-- Your goal --
Write out all of the records below precisely as given, omitting the images.

[Opening The records section]

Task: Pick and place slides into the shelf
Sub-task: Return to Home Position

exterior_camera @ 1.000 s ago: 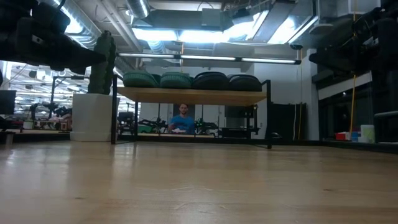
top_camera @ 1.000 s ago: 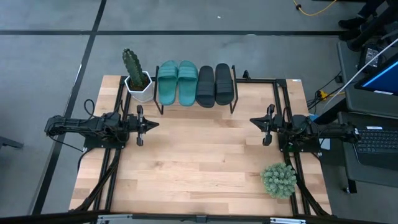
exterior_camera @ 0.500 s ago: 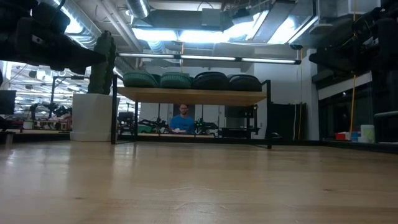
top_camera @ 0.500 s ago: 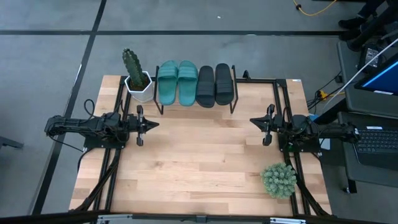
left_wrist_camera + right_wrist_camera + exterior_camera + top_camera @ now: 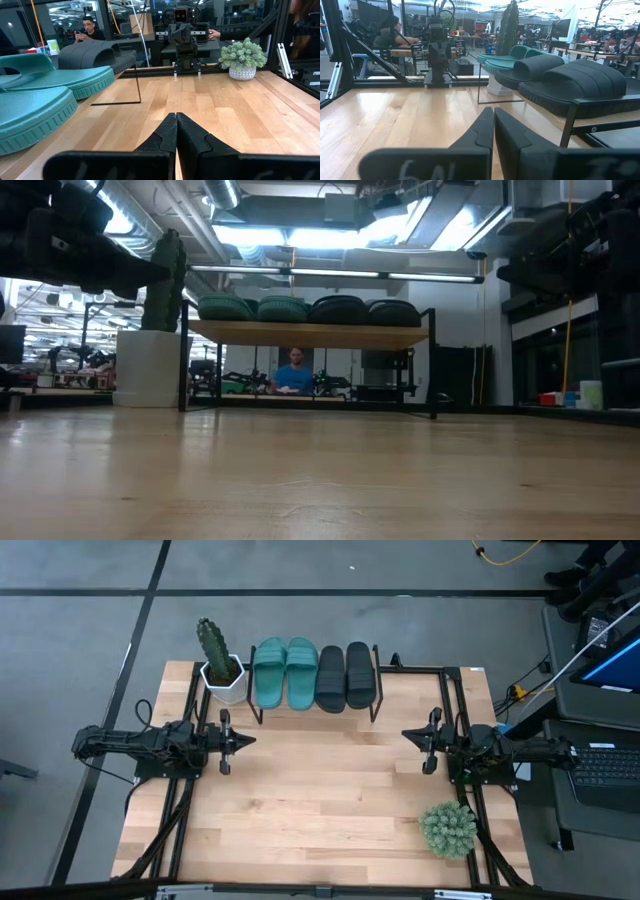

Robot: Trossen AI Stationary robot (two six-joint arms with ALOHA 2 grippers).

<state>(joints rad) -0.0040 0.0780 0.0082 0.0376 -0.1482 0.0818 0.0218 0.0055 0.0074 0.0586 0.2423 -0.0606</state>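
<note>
Two teal slides and two black slides lie side by side, soles down, on the shelf, a low rack with a wooden top and thin black legs at the table's far edge. My left gripper hovers shut at the table's left, pointing level toward the right. My right gripper hovers shut at the table's right, pointing level toward the left. In the left wrist view the teal slides are beside my shut fingers; in the right wrist view the black slides are.
A cactus in a white pot stands at the far left beside the shelf. A small bushy plant stands near the right front. Black frame rails run along both sides. Bare wooden tabletop lies between the arms. A person sits beyond the table.
</note>
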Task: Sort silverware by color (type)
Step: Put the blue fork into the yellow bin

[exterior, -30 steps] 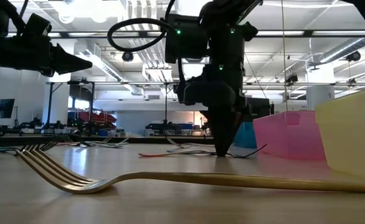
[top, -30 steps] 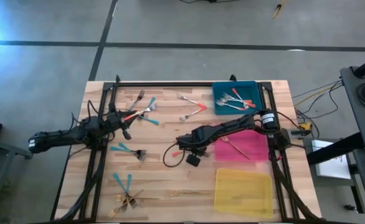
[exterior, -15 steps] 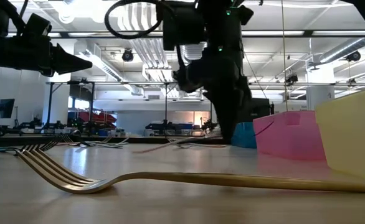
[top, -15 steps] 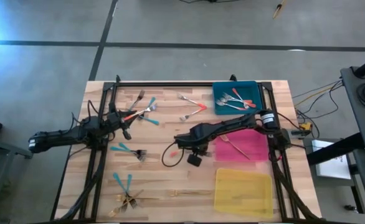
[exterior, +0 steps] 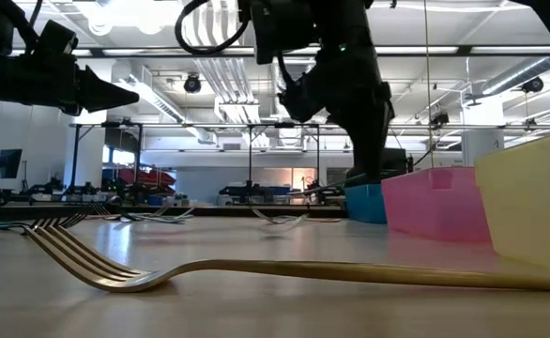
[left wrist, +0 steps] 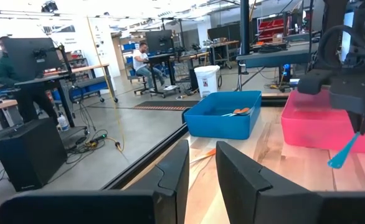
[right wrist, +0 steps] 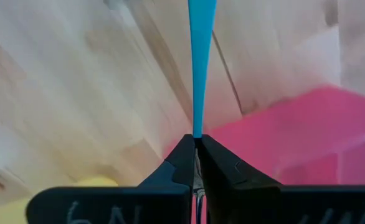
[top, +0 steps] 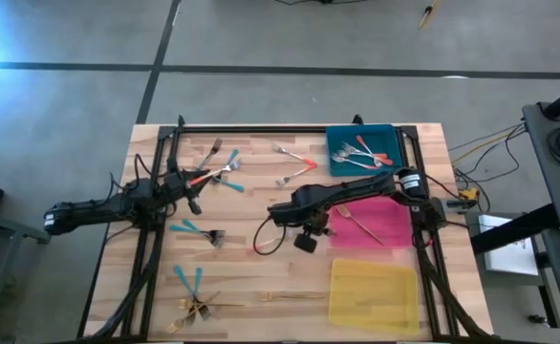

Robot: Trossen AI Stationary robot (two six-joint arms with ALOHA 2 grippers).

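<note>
My right gripper (top: 311, 220) hangs above the table's middle, beside the pink tray (top: 385, 229), pointing down and shut on a teal-handled fork (right wrist: 200, 62). The left wrist view shows that fork (left wrist: 343, 152) slanting down below the right gripper (left wrist: 359, 127). My left gripper (left wrist: 201, 174) waits level at the table's left, open, with nothing between its fingers. Other forks lie loose on the wood: teal ones (top: 192, 229), a mixed pile (top: 218, 167), red-handled ones (top: 299, 170), gold ones (top: 294, 297). The nearest gold fork (exterior: 256, 272) lies flat on the table. My right gripper pinches the teal fork between its two fingers at the narrow end of the teal handle (right wrist: 197, 127). The fingers come from above, pointing down, in line with the fork. The handle sticks out past the fingertips, wide end lowest, and hangs clear of the table. The fingers hide the tines.
The blue tray (top: 387, 139) at the far right holds red-handled forks. The pink tray holds a gold fork (top: 356, 222). The yellow tray (top: 374, 291) stands at the near right. Bare wood lies in the table's middle.
My right gripper has risen from the table's middle and gone toward the pink tray, tipping a little, shut the whole time. The teal fork has come up with it, lifted clear of the wood.
</note>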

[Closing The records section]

-- Response to this task --
Task: Pick and place slides into the shelf
Sub-task: Return to Home Position

exterior_camera @ 1.000 s ago: 
top_camera @ 1.000 s ago: 
exterior_camera @ 0.500 s ago: 
top_camera @ 0.500 s ago: 
left_wrist_camera + right_wrist_camera + exterior_camera + top_camera @ now: 

Robot: Trossen AI Stationary robot (two six-joint arms with ALOHA 2 grippers).

<state>(joints rad) -0.0040 0.0780 0.0082 0.0376 -0.1482 0.0818 0.0218 0.0055 0.0074 0.0586 0.2423 -0.0606</state>
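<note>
Two teal slides and two black slides lie side by side, soles down, on the shelf, a low rack with a wooden top and thin black legs at the table's far edge. My left gripper hovers shut at the table's left, pointing level toward the right. My right gripper hovers shut at the table's right, pointing level toward the left. In the left wrist view the teal slides are beside my shut fingers; in the right wrist view the black slides are.
A cactus in a white pot stands at the far left beside the shelf. A small bushy plant stands near the right front. Black frame rails run along both sides. Bare wooden tabletop lies between the arms. A person sits beyond the table.
</note>
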Task: Sort silverware by color (type)
Step: Put the blue fork into the yellow bin

[exterior, -30 steps] 
[top, -30 steps] 
[exterior, -15 steps] 
[top, -15 steps] 
[exterior, +0 steps] 
[left wrist, +0 steps] 
[right wrist, +0 steps] 
[top, +0 steps] 

Robot: Trossen AI Stationary robot (two six-joint arms with ALOHA 2 grippers).

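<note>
My right gripper (top: 311, 220) hangs above the table's middle, beside the pink tray (top: 385, 229), pointing down and shut on a teal-handled fork (right wrist: 200, 62). The left wrist view shows that fork (left wrist: 343, 152) slanting down below the right gripper (left wrist: 359, 127). My left gripper (left wrist: 201, 174) waits level at the table's left, open, with nothing between its fingers. Other forks lie loose on the wood: teal ones (top: 192, 229), a mixed pile (top: 218, 167), red-handled ones (top: 299, 170), gold ones (top: 294, 297). The nearest gold fork (exterior: 256, 272) lies flat on the table. My right gripper pinches the teal fork between its two fingers at the narrow end of the teal handle (right wrist: 197, 127). The fingers come from above, pointing down, in line with the fork. The handle sticks out past the fingertips, wide end lowest, and hangs clear of the table. The fingers hide the tines.
The blue tray (top: 387, 139) at the far right holds red-handled forks. The pink tray holds a gold fork (top: 356, 222). The yellow tray (top: 374, 291) stands at the near right. Bare wood lies in the table's middle.
My right gripper has risen from the table's middle and gone toward the pink tray, tipping a little, shut the whole time. The teal fork has come up with it, lifted clear of the wood.
</note>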

There's nothing left to add to the answer.